After selecting potential lipid biomarkers for HCC, we further evaluated the diagnosis potential of the 23 lipids by ROC curve. The results of ROC analysis based on the 23 lipid species were shown in Table 3. As we could see from the ROC analysis results, the area under the curve (AUC) values of 9 lipid species, including GalCer (36:5), FFA (20:4), PE (40:6), PE (38:6), DG (40:5), DG (44:2), LacCer (40:3), PC (40:6), and FFA (22:5), were larger than 0.900. The ROC curve of these 9 lipids was shown in Fig. 4. These lipids might play a crucial role in the diagnosis of HCC. Besides, they could act as the complement of the existing diagnosis tools for HCC, such as AFP and liver imaging. To validate these novel lipid biomarkers, more verification with a larger and heterogeneous population is needed in the further.

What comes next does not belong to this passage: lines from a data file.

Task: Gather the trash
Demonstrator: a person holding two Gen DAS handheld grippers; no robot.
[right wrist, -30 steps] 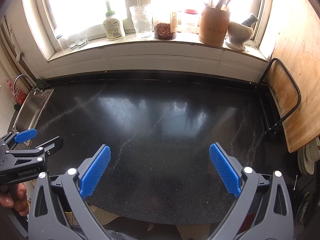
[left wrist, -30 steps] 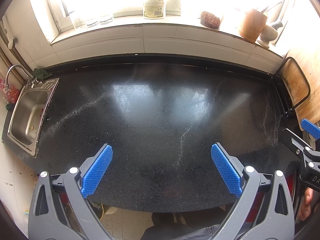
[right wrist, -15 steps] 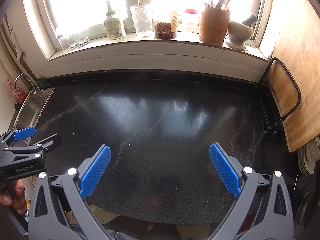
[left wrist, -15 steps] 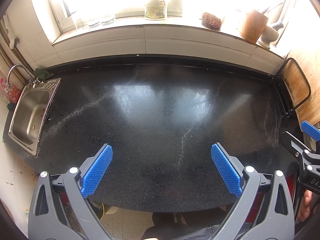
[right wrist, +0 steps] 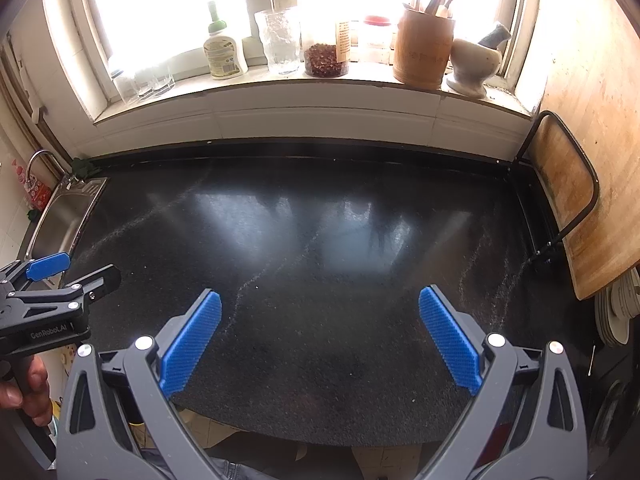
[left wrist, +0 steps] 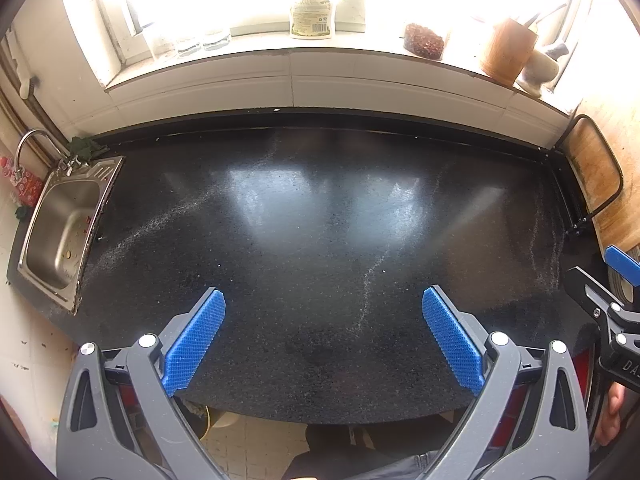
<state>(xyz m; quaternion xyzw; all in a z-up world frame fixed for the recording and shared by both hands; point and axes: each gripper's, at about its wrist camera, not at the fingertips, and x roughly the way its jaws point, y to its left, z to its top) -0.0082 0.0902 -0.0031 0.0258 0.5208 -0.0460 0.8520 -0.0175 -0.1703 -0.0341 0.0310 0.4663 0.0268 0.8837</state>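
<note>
"GenRobot.AI" on left hand-held gripper [right wrist: 70,280] body

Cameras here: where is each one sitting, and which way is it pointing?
Left wrist view: rides the left gripper, looking across the black countertop toward the windowsill; shows its blue fingers, spread apart, and the right gripper at the right edge.
Right wrist view: rides the right gripper, facing the same way; the left gripper and a hand show at the left.
Shared: countertop, sink, wooden utensil holder.

countertop [right wrist: 320,280] bare, passable | left: sink [left wrist: 60,232] | right: cutting board [right wrist: 568,184] | back: sill jars [right wrist: 326,58]
</note>
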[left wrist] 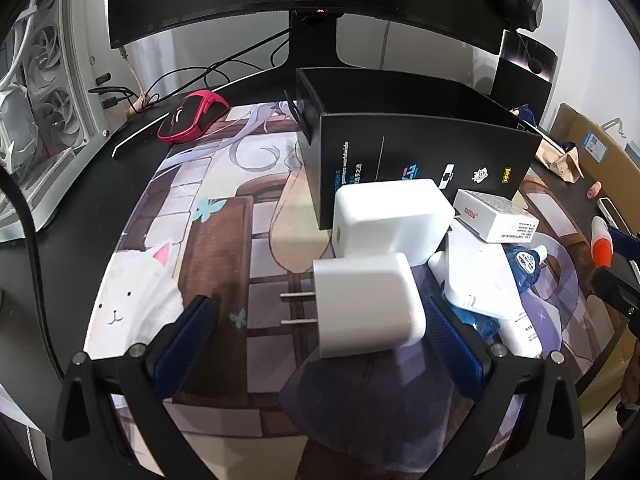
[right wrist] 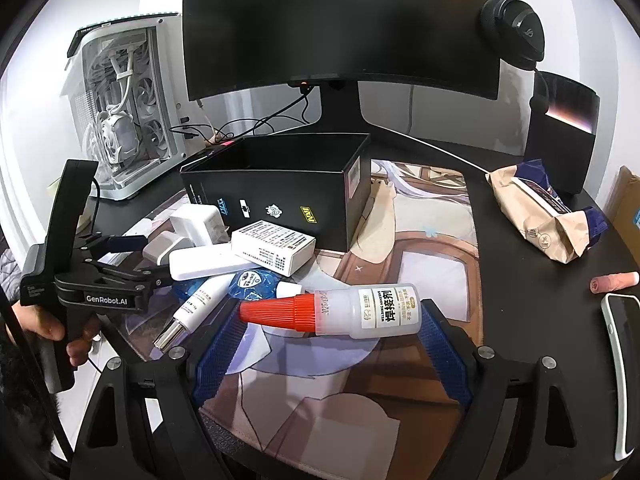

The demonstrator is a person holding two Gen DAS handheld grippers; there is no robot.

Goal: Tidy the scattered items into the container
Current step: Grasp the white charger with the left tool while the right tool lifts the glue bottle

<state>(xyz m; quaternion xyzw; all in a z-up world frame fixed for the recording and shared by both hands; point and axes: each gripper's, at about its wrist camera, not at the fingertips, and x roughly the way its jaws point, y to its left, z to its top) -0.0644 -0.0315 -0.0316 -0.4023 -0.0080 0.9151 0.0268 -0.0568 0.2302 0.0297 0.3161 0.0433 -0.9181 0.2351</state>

Table 3 ROC analysis results of the 23 potential lipid biomarkers
Fig. 4
figure 4

ROC curves of the nine potential lipid biomarkers with AUC values larger than 0.900

4 Conclusions

In the present study, we employed an NP/RP 2D LC-QToF/MS-based lipidomic method to analyze lipids in HCC patients and healthy controls. After comprehensive lipid profiling and data processing, 23 lipid species, including 5 FFAs, 5 DGs, 4 PEs, 2 PCs, 2 TGs, 2 GalCers, 1 SM, 1 LPC, and 1 LacCer, were suggested as potential lipid biomarkers for HCC. Among them, GalCer (36:5), FFA (20:4), PE (40:6), PE (38:6), DG (40:5), DG (44:2), LacCer (40:3), PC (40:6), and FFA (22:5) showed excellent diagnostic ability to differentiate HCC patients from healthy controls, which might be helpful for the diagnosis of HCC. These results contribute to providing valuable clues for the clinical diagnosis and molecular mechanism of HCC. In the further, more validations are still needed to make these potential biomarkers become routine and robust tests for clinical use.